Mon coeur s'affole à l'idée d'avoir causé la mort du prince.

Celui-là même qui vient de m'attaquer et de me laisser cette douloureuse blessure au bras.

Celui-là même que je n'ai pu me résoudre à tuer avant de partir.

Celui-là même qui peut causer ma perte puisqu'il m'a vu là-bas...

Paniquée, je me surprends à lever les yeux vers le ciel et à implorer Zeus de mettre fin au tiraillement qui me consume tel un feu divin. Je dois absolument retourner voir Palamède et m'assurer qu'il ne retournera pas au campement.

Moi Merines, j'ose m'adresser à Zeus, le Dieu suprême que j'ai ignoré toute ma vie pour m'avoir enlevé ma mère... Quelle injure à sa grandeur n'est-ce pas?

Et pourtant...

Cela commence par une simple bourrasque qui balaie la plaine devant la grande cité de Troie, soulevant un grand nuage de sable et de poussière qui vient me piquer douloureusement les yeux. Très intense, le vent reprend encore et encore ses attaques et des tourbillons de poussière s'élèvent dans la plaine alors que la noirceur de la nuit est toujours totale.

Puis viennent les éclairs. Et pas n'importe quels éclairs: ce sont les plus puissants qu'il m'a été donné de voir. Surtout le premier qui vient frapper la grande vasque d'huile sur le haut du mur à quelques pas de moi, ce qui a pour effet d'en enflammer le contenu et de le répandre sur la pierre alors que la vasque éclate en un millier de morceaux.

Plusieurs autres éclairs frappent un peu partout et illuminent le ciel alors qu'un vent de tempête s'élève autour de nous. Réveillé par les terribles coups de tonnerre et par le vent qui lui cingle le visage, mon collègue se réveille dans un état de profonde panique. Ignorant complètement ma présence, il tambourine avec violence à la grande porte, suppliant la garde de lui ouvrir pour le laisser entrer dans ce qu'il considère être la sécurité de notre belle cité.
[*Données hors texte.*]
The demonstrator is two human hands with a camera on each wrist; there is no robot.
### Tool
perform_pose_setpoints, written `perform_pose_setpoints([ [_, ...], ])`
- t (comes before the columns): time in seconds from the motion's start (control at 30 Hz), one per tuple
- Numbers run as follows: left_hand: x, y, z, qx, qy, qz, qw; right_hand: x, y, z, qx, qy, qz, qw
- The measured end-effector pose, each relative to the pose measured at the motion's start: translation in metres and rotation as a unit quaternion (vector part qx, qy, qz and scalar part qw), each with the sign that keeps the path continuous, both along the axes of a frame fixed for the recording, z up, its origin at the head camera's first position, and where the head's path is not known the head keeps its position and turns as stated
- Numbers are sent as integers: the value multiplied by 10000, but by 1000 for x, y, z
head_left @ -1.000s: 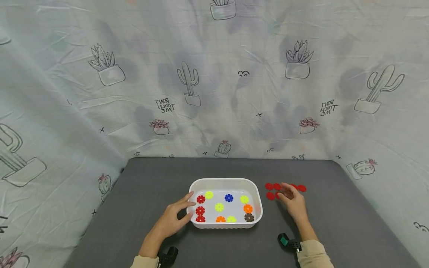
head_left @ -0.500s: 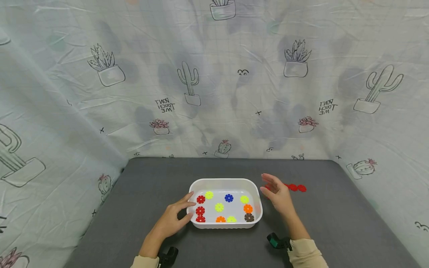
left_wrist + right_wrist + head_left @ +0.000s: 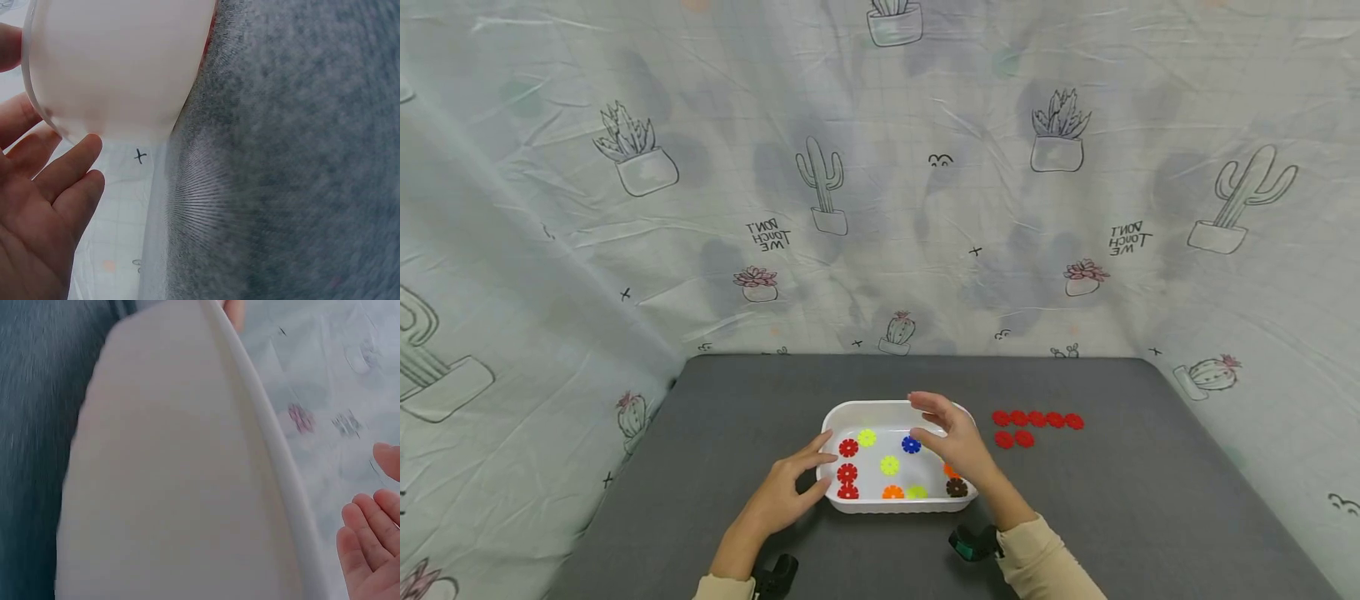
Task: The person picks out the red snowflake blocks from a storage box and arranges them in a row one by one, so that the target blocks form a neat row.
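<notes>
A white plastic tray (image 3: pixel 898 507) holds notched plastic discs: red discs (image 3: pixel 848 448) on the left, yellow-green discs (image 3: pixel 890 465), a blue disc (image 3: pixel 911 445), orange discs (image 3: pixel 892 492) and a dark brown disc (image 3: pixel 957 487). My left hand (image 3: pixel 778 496) holds the tray's left rim; in the left wrist view, some fingertips reach over the edge and others lie by the outer wall (image 3: pixel 119 69). Over the tray's right half hovers my right hand (image 3: pixel 958 437), thumb and fingers apart with nothing between them. It hides the far right corner and part of one orange disc.
Right of the tray, several red discs (image 3: pixel 1036 419) lie on the grey table (image 3: pixel 760 387) in two rows, a longer far one and a shorter near one. Cactus-printed cloth (image 3: pixel 880 208) hangs behind the table and along both sides.
My right hand has swung left from the red discs to above the tray, uncovering both red rows. My left hand and the tray have stayed in place.
</notes>
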State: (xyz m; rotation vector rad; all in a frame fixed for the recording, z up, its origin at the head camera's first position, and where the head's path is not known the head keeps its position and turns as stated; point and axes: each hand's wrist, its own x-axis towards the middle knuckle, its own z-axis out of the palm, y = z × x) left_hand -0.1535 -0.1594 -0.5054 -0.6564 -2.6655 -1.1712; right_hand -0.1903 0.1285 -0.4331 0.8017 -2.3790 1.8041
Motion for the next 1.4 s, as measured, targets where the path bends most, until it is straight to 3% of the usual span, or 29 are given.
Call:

Bien sûr, c'est la panique totale à l'intérieur de la cité avec le feu alimenté par l'huile des vasques qui s'étend sur le haut des murs. Sans surprise, personne n'ouvre la grande porte et mon compagnon cède peu à peu à ce qui ressemble à de la démence: il hurle et court dans tous les sens dans la noirceur de la nuit à présent éclairée par les flammes dévorant le haut du mur au-dessus de nos têtes.

Inquiète de ses agissements qui pourraient éventuellement devenir dangereux à mon égard, j'hésite un moment à l'assommer comme je l'ai fait avec le prince un peu plus tôt. Toutefois, je n'ai pas à le faire puisque une pierre se détache soudainement du mur endommagé par l'explosion de la vasque et vient s'écraser sur lui, le tuant probablement sur le coup.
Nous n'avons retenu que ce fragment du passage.